_AIM OF THE EXERCISE_
From the first line through the one containing "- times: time", restate the listing word for word, and give no other lines.

_GIVEN INFORMATION_
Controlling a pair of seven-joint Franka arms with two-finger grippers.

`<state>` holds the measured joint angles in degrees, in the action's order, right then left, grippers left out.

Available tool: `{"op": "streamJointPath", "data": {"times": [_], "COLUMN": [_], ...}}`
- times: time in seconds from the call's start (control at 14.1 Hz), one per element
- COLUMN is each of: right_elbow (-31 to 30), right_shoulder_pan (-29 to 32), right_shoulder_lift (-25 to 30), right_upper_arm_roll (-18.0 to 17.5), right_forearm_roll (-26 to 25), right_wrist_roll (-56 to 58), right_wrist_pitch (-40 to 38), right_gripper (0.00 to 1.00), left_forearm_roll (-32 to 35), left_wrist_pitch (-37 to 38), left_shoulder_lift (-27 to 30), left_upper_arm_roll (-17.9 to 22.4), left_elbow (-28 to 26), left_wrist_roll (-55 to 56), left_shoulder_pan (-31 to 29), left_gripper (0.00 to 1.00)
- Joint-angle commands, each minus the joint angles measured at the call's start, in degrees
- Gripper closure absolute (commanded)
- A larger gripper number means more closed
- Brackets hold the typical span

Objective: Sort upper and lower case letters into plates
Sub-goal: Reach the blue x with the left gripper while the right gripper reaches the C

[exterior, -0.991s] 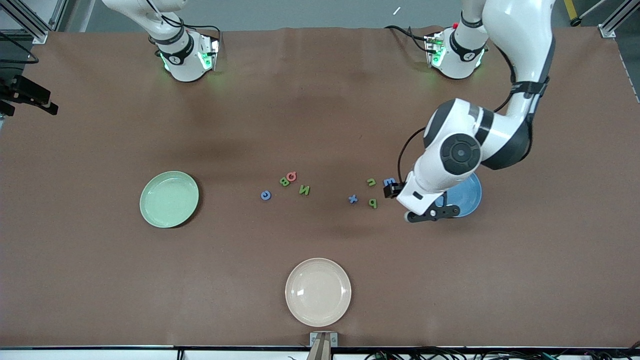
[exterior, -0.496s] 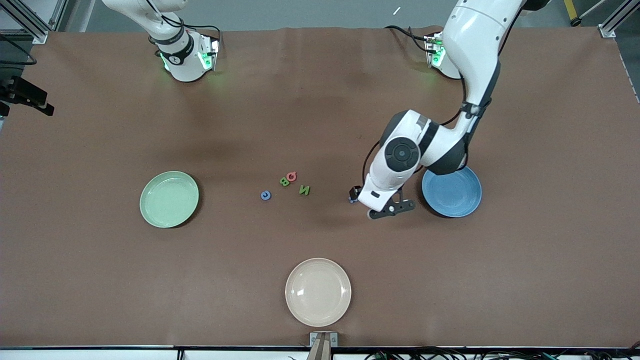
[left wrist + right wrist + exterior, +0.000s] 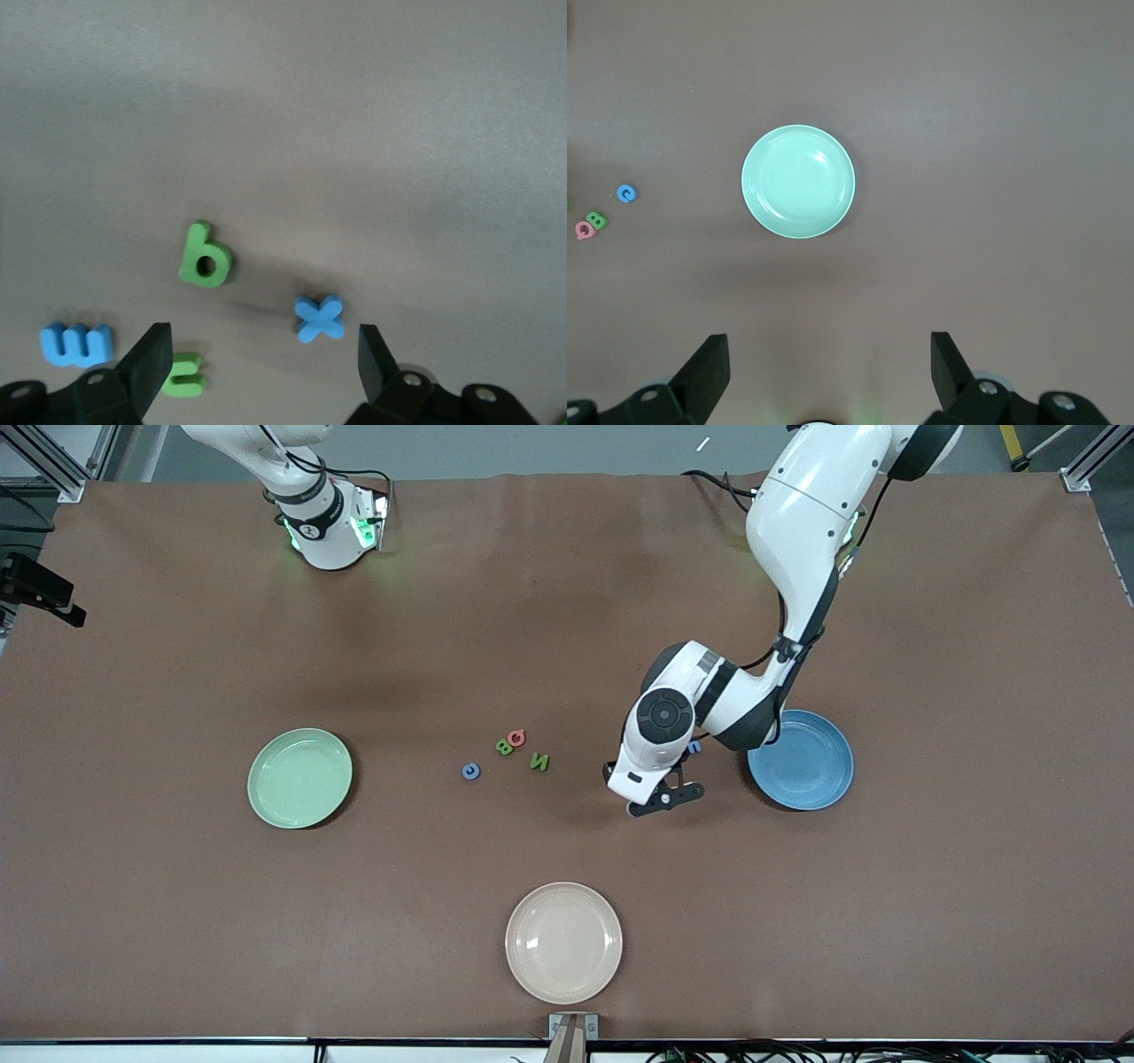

_ANSWER TO THE PROBLEM_
Controlling a pair of seven-joint Franka arms with two-finger grippers.

`<state>` holds the measured joint angles in degrees, in the action's order, right then left, grippers left out.

Available tool: `{"op": "streamJointPath", "data": {"times": [_], "COLUMN": [_], ...}}`
- times: time in seconds from the call's start (control at 14.1 Hz), one per element

There is nothing further in this answer.